I talian violin maker Antonio Stradivari created instruments that are still considered the finest ever made. The new styles of violins and cellos that he developed were remarkable for their excellent tonal quality and became the basic design for all modern versions of the instruments.
Family of violin makers
There are no records of Antonio Stradivari’s birth, but based on the documentation of his age that accompanied his signature on some of the instruments he created late in his life, it is assumed that he was born in 1644. There is also little known about his youth. He was probably born in Cremona, Italy, the city where his family had been established for five centuries, and he was the son of Alessandro Stradivari. Cremona was a town that had been renowned for its master violin makers for nearly one hundred years. Its leading craftsman during Stradivari’s early life was Niccolo Amati, who represented the third generation of his family to contribute to the development of the traditional violin style popular at the time. Stradivari was probably apprenticed (worked to learn a trade) to Amati by the early 1660s and under Amati’s direction learned the craft of violin making.
Experimented with violin design
By 1666 Stradivari was producing instruments independently as well as continuing to work at his mentor’s (an advisor and guide) shop, which he probably did until Amati’s death in 1684. In 1667 he was married to Francesca Feraboschi and set up his own household and shop. The couple eventually had six children and two of their sons would follow in their father’s footsteps as violin makers. In the decade or so before 1680 Stradivari created a wide variety of stringed instruments, including guitars, harps, lutes, and mandolins. He continued to follow Amati’s basic design for violins, but during this time he began experimenting with improvements in tone and design.
The Stradivari family moved to a new house at No. 2, Piazza San Domenico in 1680, and the building would serve as the violin maker’s home and workshop for the rest of his
life. Here he matured in his art and created his greatest works, most notably the violins that set the standard for perfection in the music world. In the 1680s he continued to develop his own style, moving away from Amati’s design to create a more solid-looking violin made of new materials and finishes. The resulting instruments during this time created a more powerful sound than earlier violins, and musicians from outside Cremona began to seek out instruments from his workshop as his fame grew. Upon Amati’s death in 1684, Stradivari was considered the city’s greatest violin maker.

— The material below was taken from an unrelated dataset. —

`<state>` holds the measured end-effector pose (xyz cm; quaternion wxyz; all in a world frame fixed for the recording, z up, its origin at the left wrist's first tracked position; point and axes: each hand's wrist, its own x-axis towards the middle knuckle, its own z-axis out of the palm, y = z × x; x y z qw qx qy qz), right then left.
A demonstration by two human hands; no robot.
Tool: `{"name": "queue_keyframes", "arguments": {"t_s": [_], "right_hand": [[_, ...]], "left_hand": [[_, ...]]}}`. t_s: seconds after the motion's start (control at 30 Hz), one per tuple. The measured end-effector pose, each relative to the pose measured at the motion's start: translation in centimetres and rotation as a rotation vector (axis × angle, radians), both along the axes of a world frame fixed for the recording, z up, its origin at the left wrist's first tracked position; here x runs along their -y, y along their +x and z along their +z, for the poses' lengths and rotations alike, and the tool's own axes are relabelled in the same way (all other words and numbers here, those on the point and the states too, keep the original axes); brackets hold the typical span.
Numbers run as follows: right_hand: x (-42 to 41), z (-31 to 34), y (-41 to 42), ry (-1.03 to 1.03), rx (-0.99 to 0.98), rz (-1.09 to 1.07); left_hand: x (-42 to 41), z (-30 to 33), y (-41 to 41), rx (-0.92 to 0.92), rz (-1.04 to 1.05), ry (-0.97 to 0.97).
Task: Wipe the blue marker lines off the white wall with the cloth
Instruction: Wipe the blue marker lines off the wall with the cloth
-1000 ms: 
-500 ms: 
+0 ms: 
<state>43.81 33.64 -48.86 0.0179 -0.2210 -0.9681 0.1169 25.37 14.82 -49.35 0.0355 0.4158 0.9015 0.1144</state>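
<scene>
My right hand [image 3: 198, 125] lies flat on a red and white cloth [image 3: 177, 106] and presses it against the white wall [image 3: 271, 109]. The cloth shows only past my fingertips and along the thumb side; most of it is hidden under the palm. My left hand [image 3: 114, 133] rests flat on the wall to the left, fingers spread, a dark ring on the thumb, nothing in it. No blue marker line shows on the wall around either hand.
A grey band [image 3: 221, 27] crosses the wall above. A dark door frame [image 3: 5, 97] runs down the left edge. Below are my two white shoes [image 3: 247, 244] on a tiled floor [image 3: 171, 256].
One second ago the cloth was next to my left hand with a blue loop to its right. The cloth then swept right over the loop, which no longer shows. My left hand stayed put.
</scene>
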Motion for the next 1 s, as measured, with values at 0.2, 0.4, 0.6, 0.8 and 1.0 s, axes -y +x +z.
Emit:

Despite Stradivari’s considerable success with his designs, he continued to look for ways to improve his violins. He succeeded in finding a deeper, fuller tone that was quite distinct from the lighter sounds of other Cremona instrument makers. Stradivari’s wife died in 1698, and she was honored with a large funeral. In the summer of the following year, the craftsman married his second wife, Antonia-Maria Zambelli. He had five more children from this marriage, but none of them ever entered the instrument-making business.
Created finest works in “golden period”
The years from 1700 to 1720 were the greatest of Stradivari’s career, and the era was often referred to as the craftsman’s “golden period.” It was during this time that he perfected his violin design and created his finest instruments. Not only was his design revolutionary, but the materials he used also helped to create his unique effects. He selected excellent wood, such as maple, for his violins and developed the orange-brown varnish that became a trademark of his work. His works from this period were so magnificent that some violins created at this time have developed individual identities and reputations. Some of the most famous include the 1704 “Betts” violin, now in the United States Library of Congress; the 1715 “Alard,” which is considered the finest Strativarius in existence; and the 1716 “Messiah,” an instrument that Stradivari never sold and is now in the best condition of any of his surviving pieces.
After 1720 Stradivari continued to produce violins and other stringed instruments, but the number of items decreased through the years. While his work maintained a high level of quality, it began to show the effects of failing eyesight and a less steady hand. Stradivari continued producing instruments on his own until his death at the age of ninety-three on December 18, 1737.
Stradivari’s violins remain as some of the most sought-after instruments in the world. In May 2000 a Stradivari violin sold at a New York City auction for $1.3 million. In September of that year experts laid to rest speculation that a Stradivari violin on display at the Ashmoleon Museum in England was a forgery (a fake). The handcrafted 284 year-old Stradivari violin is considered the most valuable in the world, worth nearly $15 million.